Impeachy Keen

Friday, July 20th, 2007

I find myself leaning more and more toward firing up the impeachment machinery.

There’s really no end to this administration’s lust for power. This is truly astonishing:

…administration officials argued yesterday that Congress has no power to force a U.S. attorney to pursue contempt charges in cases, such as the prosecutor firings, in which the president has declared that testimony or documents are protected from release by executive privilege. Officials pointed to a Justice Department legal opinion during the Reagan administration, which made the same argument in a case that was never resolved by the courts.

“A U.S. attorney would not be permitted to bring contempt charges or convene a grand jury in an executive privilege case,” said a senior official, who said his remarks reflect a consensus within the administration. “And a U.S. attorney wouldn’t be permitted to argue against the reasoned legal opinion that the Justice Department provided. No one should expect that to happen.”

In other words, if Congress determines someone in the Bush administration is in contempt of Congress, the Bush administration is saying it doesn’t matter, because the executive enforces the laws, and in this case, the executive can simply tell its U.S. attorneys not to enforce it, and ignore the will of Congress.

This administration is essentially saying that it and it alone determines when the people who work for it have broken the law, and no other branch of government has any say in the matter. As my colleague Jacob Sullum explains, even if you think the U.S. attorney firings are a non-issue, the implications of this assertion of power are frightening:

Under this theory, could the president also block the prosecution of an official who, say, tortured a prisoner or conducted illegal surveillance, if the president determined that such measures were necessary, proper, and constitutional tactics in the war on terrorism?

Meanwhile, the White House has issued an executive order (who has time for the legislative process?!?) claiming the right to seize the property of broadly-defined “certain persons who threaten stabilization efforts in Iraq.”
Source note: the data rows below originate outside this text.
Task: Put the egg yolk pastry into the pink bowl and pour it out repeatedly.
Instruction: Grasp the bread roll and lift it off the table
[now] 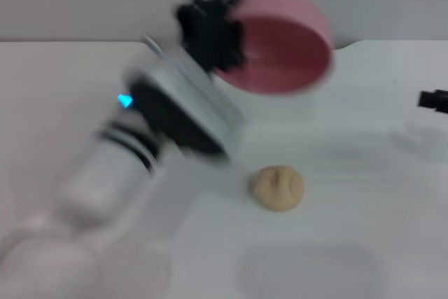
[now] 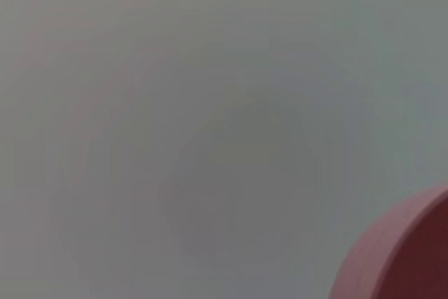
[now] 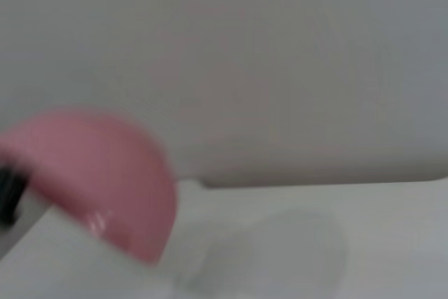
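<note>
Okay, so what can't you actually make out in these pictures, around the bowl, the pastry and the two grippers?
- Left gripper fingers, head view: smeared by motion against the glossy round pink plastic bowl, so the grip is unclear.
- Right gripper, head view: cut off by the edge.
- Small round tan egg yolk pastry: its underside is hidden against the white table.
- Bowl, left wrist view: only a corner shows.

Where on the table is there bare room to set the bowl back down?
The table is bare right of the egg yolk pastry, up to the right gripper at the edge, and in front of the pastry. It is crowded on the left, where the left gripper holds the pink bowl tipped, aloft.
</note>
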`<state>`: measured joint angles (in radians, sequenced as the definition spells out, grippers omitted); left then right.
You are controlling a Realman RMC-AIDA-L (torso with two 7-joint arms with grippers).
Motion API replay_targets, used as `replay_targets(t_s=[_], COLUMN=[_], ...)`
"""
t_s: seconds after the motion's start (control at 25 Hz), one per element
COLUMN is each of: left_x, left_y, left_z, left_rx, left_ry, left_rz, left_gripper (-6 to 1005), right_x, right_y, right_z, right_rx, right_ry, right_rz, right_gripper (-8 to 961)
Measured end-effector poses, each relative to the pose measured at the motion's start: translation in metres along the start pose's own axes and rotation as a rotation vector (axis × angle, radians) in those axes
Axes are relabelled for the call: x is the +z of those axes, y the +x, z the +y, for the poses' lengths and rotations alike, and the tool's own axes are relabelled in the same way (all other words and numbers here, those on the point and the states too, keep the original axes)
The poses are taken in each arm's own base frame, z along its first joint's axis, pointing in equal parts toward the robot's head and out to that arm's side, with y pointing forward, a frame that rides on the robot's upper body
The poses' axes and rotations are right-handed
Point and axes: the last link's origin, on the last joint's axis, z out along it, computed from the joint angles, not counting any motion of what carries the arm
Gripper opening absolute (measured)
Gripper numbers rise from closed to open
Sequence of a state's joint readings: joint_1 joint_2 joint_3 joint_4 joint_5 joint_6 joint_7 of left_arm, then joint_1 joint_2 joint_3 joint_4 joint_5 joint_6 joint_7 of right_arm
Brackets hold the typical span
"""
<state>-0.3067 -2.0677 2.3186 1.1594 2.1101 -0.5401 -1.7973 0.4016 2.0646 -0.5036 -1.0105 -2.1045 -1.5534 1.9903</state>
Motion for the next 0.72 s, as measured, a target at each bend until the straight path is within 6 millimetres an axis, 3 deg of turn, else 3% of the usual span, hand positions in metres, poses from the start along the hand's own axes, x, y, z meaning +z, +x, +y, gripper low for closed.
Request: replay_targets(t_s=[0.2,0.32,0.48,0.6,0.64,0.68,0.72], left_x=[0.026,0.024,0.004,-0.021,-0.021,-0.046,-0.049], left_y=[-0.046,-0.076,-0.107,-0.122,-0.122,-0.129,-0.129], left_z=[-0.066,-0.090,-0.110,-0.122,-0.122,-0.129,-0.130], left_rx=[-0.417,-0.674,-0.862,-0.958,-0.958,-0.982,-0.982], left_ry=[-0.153,-0.333,-0.483,-0.533,-0.533,-0.549,-0.553], left_rz=[-0.228,-0.352,-0.502,-0.659,-0.659,-0.813,-0.831], left_gripper=[0,0,0,0,0,0,0], right_x=[0.040,0.053,0.076,0.099,0.099,0.104,0.110], right_y=[-0.008,-0.011,-0.022,-0.027,-0.027,-0.026,-0.023], right_z=[0.024,0.031,0.043,0.055,0.055,0.057,0.061], right_rx=[-0.165,-0.206,-0.286,-0.369,-0.369,-0.393,-0.413], right_ry=[-0.102,-0.127,-0.149,-0.159,-0.159,-0.159,-0.160], right_rz=[0.119,0.147,0.189,0.272,0.272,0.312,0.356], right_gripper=[572,579,587,593,595,597,599])
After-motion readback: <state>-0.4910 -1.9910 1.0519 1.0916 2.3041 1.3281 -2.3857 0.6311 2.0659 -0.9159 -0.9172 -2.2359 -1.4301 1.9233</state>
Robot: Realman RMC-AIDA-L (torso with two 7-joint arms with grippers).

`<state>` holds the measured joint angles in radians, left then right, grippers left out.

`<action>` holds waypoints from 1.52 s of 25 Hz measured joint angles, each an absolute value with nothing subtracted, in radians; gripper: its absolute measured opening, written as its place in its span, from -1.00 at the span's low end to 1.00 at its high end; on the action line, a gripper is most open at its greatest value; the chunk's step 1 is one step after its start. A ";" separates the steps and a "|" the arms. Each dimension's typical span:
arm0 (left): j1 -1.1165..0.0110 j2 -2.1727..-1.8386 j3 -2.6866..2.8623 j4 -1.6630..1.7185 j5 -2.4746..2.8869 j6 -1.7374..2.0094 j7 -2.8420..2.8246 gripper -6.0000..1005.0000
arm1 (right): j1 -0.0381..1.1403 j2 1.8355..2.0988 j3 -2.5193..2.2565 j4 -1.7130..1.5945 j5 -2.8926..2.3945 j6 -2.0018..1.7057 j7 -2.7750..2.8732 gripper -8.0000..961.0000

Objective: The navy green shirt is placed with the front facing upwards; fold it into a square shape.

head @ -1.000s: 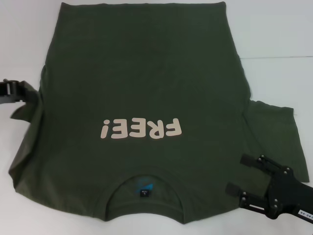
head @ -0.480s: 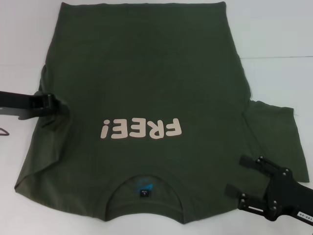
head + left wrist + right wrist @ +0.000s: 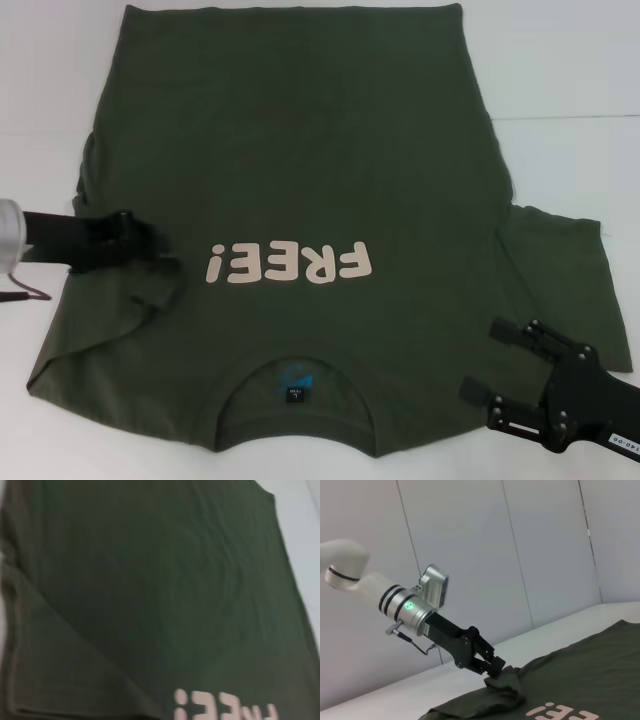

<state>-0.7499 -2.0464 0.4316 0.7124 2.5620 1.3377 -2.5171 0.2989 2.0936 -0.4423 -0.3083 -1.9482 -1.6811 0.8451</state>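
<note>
With my left gripper (image 3: 160,252) jaws clamped on the sleeve (image 3: 150,285) of the shirt (image 3: 300,150) spread on the counter (image 3: 560,70), I should lay it flat inward; my right gripper (image 3: 485,365) waits, jaws apart.

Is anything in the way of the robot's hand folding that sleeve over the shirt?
Nothing visible is. The left gripper is pinching the bunched sleeve and carrying it in over the shirt, beside the "FREE!" lettering. Only flat fabric lies ahead. The right gripper rests open at the shirt's other side, well clear.
</note>
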 joint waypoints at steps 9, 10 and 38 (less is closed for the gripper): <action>-0.710 -2.021 0.432 0.672 2.433 1.337 -2.501 -0.13 | 0.298 2.094 -0.441 -0.308 -1.948 -1.683 0.845 0.93; -0.705 -2.013 0.432 0.673 2.433 1.336 -2.503 -0.07 | 0.297 2.094 -0.441 -0.308 -1.948 -1.683 0.845 0.92; -0.662 -2.008 0.498 0.657 2.487 1.076 -2.513 0.15 | 0.293 2.092 -0.440 -0.307 -1.948 -1.683 0.847 0.92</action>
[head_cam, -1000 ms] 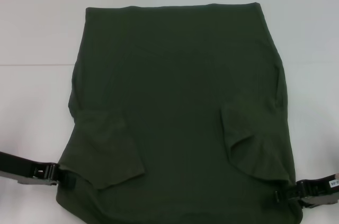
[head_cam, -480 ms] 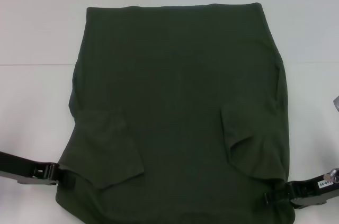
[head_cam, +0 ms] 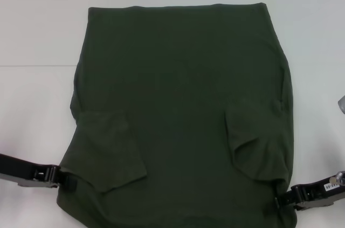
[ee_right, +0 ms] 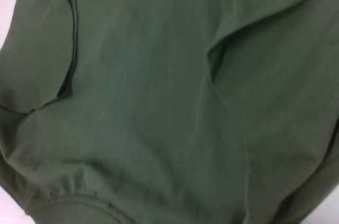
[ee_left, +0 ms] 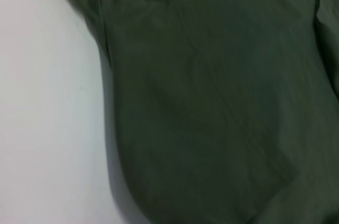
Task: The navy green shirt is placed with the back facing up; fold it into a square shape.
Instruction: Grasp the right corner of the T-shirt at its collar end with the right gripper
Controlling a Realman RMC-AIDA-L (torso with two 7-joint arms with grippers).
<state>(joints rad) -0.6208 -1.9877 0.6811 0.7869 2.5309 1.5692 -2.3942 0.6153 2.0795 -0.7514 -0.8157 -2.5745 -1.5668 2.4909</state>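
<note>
The navy green shirt [head_cam: 183, 109] lies flat on the white table, plain side up, with both short sleeves folded inward over the body near my side. No lettering shows. My left gripper [head_cam: 69, 180] is at the shirt's near left edge, low against the cloth. My right gripper [head_cam: 281, 201] is at the shirt's near right edge, by the folded right sleeve [head_cam: 257, 147]. The left wrist view shows only the shirt's edge [ee_left: 212, 107] and table. The right wrist view is filled by the shirt's folds [ee_right: 159, 102].
The white table [head_cam: 38, 34] surrounds the shirt on the left, right and far sides. A small grey object [head_cam: 341, 104] shows at the right edge of the head view.
My right gripper has shifted a little inward and lower along the shirt's near right edge. The left gripper and the shirt have stayed in place.
</note>
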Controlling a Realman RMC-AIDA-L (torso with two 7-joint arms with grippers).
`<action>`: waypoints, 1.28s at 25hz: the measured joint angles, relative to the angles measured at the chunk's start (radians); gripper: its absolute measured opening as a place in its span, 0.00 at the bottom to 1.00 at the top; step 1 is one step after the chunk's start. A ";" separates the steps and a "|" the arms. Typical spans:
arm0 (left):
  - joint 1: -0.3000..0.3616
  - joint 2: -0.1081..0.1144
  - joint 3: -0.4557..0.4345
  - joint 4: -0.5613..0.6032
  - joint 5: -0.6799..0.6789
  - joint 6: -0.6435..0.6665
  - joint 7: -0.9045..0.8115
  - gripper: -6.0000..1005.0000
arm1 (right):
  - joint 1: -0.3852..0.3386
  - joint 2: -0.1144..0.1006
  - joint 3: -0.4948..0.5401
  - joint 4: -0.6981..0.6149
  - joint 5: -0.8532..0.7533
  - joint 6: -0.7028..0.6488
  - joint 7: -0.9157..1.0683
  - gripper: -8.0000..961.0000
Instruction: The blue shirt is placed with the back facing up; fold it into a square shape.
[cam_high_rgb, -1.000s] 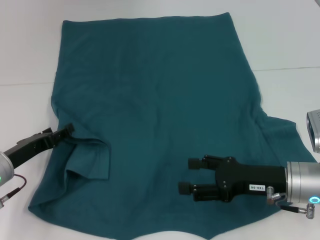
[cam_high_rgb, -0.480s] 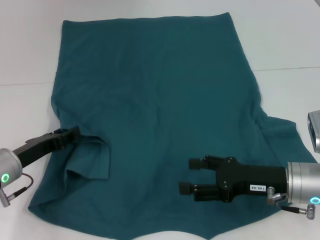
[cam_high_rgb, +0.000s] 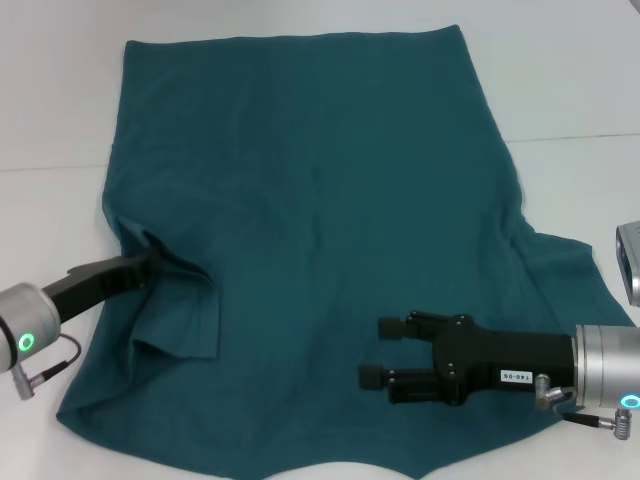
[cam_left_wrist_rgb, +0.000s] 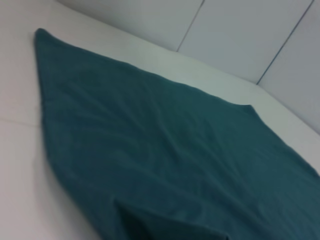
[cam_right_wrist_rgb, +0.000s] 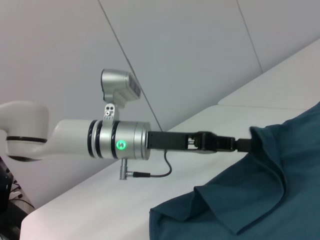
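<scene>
The blue shirt (cam_high_rgb: 320, 230) lies spread across the white table (cam_high_rgb: 560, 80), its soft, plain cotton faintly rippled. No container is in view. At the shirt's left edge the sleeve is pulled inward into a raised, creased flap. The left gripper (cam_high_rgb: 150, 262) pinches that sleeve fold, its dark fingers closed on the fabric. The right gripper (cam_high_rgb: 380, 352) hovers over the shirt's lower right area, its 2 black fingers spread apart and holding nothing.
</scene>
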 joint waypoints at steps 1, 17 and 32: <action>-0.007 0.000 0.000 -0.001 0.000 0.001 -0.001 0.30 | 0.000 0.000 0.000 0.000 0.000 0.000 0.000 0.98; -0.025 -0.001 0.033 0.000 -0.040 0.094 0.000 0.09 | -0.014 0.001 0.000 0.002 0.000 0.009 -0.013 0.98; 0.084 0.002 0.028 0.099 -0.092 0.104 -0.040 0.26 | -0.012 -0.001 0.001 -0.004 0.000 0.008 -0.004 0.98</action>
I found this clause, which is part the section defining whose property may be seized, interesting:

(B) [persons] undermining efforts to promote economic reconstruction and political reform in Iraq or to provide humanitarian assistance to the Iraqi people;

You could make a pretty good case that those “”undermining efforts to promote economic reconstruction” would include those companies with no-bid contracts that have vastly overbilled U.S. taxpayers for their services, the corrupt cronyists, or even the Bush administration itself, which appointed unqualified Heritage Foundation interns and GOP donors with no expertise to head up major Iraqi government agencies and reconstruction projects.